My first piece of advice is to see a doctor. If you are suffering something other than a concussion, that's important to know. However, if you are suffering concussions, you are risking your health in a serious way, and that's even more important to know.
Concussions ARE brain damage
All the current science points to the fact that concussions produce permanent damage. The "recovery" from a concussion is your brain re-wiring itself around the damage. Enough concussions, enough damage, and your brain lacks enough connections to keep it going - and people end up with memory, speech, emotional problems. Or death. A lot of high school sports deaths in the US are directly tied to concussions.

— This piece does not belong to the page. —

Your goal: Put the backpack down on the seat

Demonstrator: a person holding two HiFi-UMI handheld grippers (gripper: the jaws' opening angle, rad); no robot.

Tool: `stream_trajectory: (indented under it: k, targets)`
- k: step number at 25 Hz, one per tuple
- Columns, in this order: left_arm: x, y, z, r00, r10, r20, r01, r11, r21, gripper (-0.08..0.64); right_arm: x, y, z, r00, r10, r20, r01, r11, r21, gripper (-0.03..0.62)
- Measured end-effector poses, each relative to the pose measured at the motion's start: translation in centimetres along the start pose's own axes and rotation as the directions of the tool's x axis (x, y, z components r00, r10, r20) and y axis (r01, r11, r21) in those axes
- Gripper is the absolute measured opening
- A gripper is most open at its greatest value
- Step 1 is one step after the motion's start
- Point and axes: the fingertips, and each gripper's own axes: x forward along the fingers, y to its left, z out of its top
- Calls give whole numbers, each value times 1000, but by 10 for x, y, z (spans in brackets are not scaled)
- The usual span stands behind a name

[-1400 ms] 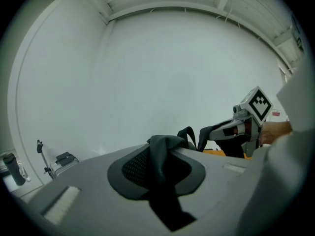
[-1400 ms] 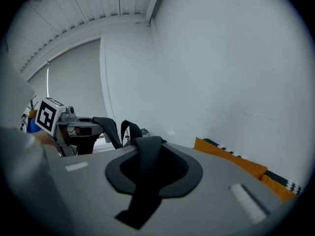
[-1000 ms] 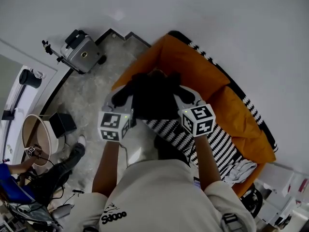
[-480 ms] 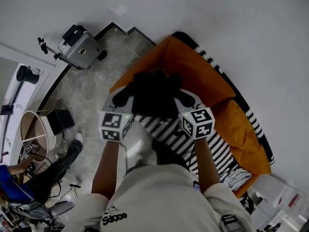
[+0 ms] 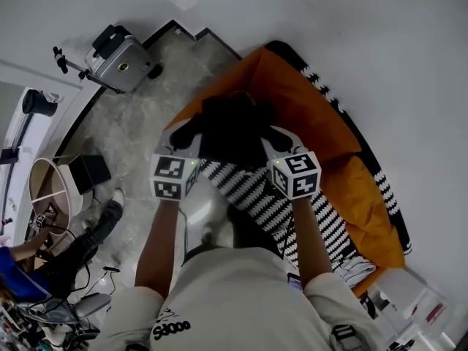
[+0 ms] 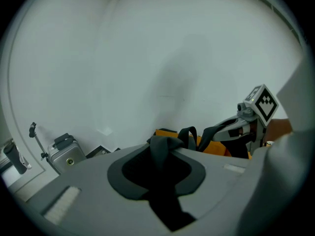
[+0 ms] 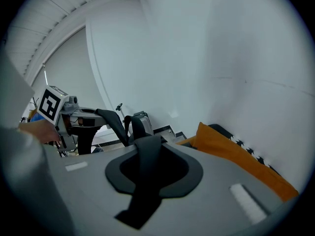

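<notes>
A black backpack hangs between my two grippers, over the front of the orange seat. The seat has a black-and-white striped cover. My left gripper is shut on a black shoulder strap, which crosses its jaws in the left gripper view. On the other side, my right gripper is shut on the second strap. Each gripper view shows the opposite gripper holding its strap. The bag's underside is hidden, so I cannot tell whether it touches the seat.
A silver hard case stands on the stone floor at the back left. A round wooden table and a black box are at the left, beside a seated person's legs. A white cloth lies on the seat's right end.
Both grippers have carried the backpack forward and lower over the orange seat. Both grips on the straps look the same.
</notes>
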Motion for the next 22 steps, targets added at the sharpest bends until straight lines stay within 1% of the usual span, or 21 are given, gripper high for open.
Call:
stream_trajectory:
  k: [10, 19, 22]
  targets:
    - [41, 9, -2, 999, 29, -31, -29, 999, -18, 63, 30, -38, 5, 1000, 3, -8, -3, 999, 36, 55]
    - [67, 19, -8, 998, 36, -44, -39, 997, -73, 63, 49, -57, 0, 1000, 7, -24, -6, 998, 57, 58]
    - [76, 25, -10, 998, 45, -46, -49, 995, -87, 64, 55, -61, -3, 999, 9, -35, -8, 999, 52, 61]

If you suffer headaches after any of these hits, you need to end that session of training. If the headaches get worse AFTER the hit, you should go seek medical care immediately. Concussions turn to death typically within a few hours to a day after receiving them - as brain swelling isn't immediate - and if symptoms worse, that's your small window to get help.
Avoiding Concussions
Let's say you go to the doctor and it does turn out to be some other issue that is treatable, and you're still worried about concussions as a separate issue.

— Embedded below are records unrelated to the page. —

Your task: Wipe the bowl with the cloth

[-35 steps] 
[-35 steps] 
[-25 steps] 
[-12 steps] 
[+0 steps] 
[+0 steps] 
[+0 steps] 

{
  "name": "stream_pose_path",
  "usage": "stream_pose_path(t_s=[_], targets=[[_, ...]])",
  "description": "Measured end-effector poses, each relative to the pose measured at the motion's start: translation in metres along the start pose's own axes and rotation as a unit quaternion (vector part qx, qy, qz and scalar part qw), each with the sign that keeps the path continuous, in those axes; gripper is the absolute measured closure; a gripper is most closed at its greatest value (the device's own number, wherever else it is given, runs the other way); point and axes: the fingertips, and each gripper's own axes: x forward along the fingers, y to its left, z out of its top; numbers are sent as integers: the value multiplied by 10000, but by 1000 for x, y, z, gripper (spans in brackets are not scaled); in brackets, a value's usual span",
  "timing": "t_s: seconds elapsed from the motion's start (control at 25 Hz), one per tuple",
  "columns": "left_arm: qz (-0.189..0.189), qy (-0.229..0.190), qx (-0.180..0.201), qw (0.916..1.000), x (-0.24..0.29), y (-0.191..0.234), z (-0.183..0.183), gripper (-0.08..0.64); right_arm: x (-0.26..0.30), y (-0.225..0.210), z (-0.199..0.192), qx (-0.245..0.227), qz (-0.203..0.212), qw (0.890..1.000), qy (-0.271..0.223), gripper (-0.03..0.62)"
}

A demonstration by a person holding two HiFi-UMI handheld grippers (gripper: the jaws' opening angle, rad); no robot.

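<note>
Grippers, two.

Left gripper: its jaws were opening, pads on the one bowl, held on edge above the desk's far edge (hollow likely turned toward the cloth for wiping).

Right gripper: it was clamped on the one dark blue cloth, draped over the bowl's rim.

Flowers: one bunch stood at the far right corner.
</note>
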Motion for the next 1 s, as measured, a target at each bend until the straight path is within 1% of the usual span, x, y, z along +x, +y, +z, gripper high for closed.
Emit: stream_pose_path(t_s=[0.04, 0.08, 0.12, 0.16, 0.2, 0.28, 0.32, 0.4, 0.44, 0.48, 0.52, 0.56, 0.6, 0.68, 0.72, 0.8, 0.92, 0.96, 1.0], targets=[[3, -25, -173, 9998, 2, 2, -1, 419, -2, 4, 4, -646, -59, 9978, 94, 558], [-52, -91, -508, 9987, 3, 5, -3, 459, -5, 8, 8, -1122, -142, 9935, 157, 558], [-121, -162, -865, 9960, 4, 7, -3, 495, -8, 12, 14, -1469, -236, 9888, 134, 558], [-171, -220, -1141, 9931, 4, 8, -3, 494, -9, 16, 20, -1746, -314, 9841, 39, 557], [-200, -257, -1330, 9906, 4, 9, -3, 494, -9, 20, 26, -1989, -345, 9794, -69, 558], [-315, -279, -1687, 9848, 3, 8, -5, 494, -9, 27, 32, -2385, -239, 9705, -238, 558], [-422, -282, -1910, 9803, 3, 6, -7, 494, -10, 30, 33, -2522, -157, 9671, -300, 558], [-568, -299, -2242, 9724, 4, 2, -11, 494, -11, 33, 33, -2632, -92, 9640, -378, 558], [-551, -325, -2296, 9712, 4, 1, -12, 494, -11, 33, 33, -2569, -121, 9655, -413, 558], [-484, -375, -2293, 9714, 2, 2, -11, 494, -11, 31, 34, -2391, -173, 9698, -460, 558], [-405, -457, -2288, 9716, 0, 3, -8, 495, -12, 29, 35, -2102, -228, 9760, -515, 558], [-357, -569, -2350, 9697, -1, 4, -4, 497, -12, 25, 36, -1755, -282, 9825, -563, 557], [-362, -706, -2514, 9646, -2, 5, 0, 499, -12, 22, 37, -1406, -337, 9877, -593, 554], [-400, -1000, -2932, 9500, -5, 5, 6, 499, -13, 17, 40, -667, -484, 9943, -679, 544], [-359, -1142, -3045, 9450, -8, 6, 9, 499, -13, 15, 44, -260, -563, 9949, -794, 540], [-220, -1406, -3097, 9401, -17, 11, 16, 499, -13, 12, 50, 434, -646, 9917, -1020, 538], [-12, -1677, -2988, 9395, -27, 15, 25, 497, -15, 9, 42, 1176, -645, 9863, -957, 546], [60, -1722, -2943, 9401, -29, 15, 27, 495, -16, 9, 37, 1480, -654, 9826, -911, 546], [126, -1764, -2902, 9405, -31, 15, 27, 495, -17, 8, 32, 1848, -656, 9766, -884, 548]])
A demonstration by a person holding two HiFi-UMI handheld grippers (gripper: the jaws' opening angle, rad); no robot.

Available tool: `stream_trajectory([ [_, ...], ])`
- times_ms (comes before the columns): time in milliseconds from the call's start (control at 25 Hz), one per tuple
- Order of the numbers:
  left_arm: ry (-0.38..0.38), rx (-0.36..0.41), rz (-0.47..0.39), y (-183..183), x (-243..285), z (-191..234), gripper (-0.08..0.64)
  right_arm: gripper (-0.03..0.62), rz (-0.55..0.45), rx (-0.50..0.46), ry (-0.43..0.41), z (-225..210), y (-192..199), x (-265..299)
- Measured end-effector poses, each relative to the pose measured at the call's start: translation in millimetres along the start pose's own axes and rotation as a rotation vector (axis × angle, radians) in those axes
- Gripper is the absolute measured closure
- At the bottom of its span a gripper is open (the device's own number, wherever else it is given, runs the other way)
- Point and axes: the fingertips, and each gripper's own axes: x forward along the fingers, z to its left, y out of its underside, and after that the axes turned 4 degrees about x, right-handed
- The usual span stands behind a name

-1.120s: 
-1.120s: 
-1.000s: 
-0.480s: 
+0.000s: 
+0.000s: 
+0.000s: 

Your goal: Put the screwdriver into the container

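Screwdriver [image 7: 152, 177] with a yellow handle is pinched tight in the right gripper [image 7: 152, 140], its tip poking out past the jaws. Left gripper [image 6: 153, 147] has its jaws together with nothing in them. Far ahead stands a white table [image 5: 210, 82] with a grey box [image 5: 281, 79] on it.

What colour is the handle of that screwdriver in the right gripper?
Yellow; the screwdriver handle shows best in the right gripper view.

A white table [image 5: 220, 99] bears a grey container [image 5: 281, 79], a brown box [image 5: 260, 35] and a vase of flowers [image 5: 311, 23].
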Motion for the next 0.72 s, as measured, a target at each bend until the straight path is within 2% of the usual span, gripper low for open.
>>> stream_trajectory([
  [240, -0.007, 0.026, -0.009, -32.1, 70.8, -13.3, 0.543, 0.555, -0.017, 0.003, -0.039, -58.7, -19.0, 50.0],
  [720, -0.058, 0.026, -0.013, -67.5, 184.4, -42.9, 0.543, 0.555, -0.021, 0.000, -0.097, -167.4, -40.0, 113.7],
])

My previous answer about boxers dealing with head blows sums it up. You can condition your neck to improve stabilizers, you can learn to block better, and roll with the blows.
However, if it turns out you have been taking concussions this whole time? You need to stop engaging in full contact sports. The sports medicine teacher I trained under, who coached football, had a rule: 3 concussions in your high school career, and you're out of the sport forever. It wasn't worth risking your life or permanent disability for fun.